= Exercise instructions =
Repeat the lines from the line with "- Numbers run" to the line with "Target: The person" in the listing below, keeping both end lines and adding nothing.

= Given material =
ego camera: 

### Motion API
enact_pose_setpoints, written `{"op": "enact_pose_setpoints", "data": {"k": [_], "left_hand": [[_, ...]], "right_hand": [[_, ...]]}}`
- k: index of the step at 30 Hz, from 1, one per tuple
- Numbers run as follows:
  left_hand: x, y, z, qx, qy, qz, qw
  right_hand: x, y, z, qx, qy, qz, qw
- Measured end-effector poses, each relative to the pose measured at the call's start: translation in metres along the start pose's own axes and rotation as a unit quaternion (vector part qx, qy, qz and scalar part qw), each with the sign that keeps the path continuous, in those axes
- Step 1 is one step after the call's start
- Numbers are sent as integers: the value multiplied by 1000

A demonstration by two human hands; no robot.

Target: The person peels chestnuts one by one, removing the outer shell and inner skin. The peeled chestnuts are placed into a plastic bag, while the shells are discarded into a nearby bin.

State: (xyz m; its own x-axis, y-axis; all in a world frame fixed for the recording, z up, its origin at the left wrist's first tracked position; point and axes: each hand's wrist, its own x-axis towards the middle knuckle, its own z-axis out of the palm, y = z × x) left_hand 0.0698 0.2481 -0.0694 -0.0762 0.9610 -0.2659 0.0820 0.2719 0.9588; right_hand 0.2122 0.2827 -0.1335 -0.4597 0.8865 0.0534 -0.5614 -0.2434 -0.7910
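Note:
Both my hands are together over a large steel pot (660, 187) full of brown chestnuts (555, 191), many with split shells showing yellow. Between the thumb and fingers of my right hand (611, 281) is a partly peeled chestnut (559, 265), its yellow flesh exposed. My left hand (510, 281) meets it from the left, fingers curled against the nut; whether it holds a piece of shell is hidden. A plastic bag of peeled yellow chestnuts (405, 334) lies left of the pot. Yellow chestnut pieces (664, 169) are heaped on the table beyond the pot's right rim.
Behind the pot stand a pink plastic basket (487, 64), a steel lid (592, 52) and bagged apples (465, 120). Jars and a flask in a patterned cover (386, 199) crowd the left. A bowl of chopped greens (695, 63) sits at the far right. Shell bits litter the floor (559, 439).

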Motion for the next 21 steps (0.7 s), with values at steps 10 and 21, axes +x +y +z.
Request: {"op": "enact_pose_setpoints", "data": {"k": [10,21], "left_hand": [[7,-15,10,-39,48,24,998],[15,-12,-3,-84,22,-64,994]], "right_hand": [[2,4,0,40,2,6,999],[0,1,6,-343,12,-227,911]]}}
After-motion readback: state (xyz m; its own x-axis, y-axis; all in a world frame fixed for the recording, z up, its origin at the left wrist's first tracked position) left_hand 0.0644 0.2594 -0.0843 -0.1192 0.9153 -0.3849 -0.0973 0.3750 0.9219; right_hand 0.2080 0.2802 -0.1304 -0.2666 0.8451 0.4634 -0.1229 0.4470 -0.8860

= Reply =
- Numbers run as follows:
  left_hand: x, y, z, qx, qy, qz, qw
  right_hand: x, y, z, qx, qy, qz, qw
- Measured end-effector poses, each relative to the pose measured at the call's start: translation in metres along the start pose's own axes and rotation as a unit quaternion (vector part qx, qy, qz and scalar part qw), each with the sign that keeps the path continuous, in those axes
- Step 1 is one step after the call's start
- Numbers are sent as integers: the value multiplied by 1000

A demonstration by two human hands; no robot.

Target: The person peels chestnuts one by one, removing the outer shell and inner skin. The peeled chestnuts are placed into a plastic bag, while the shells are discarded into a nearby bin.

This finishes the answer.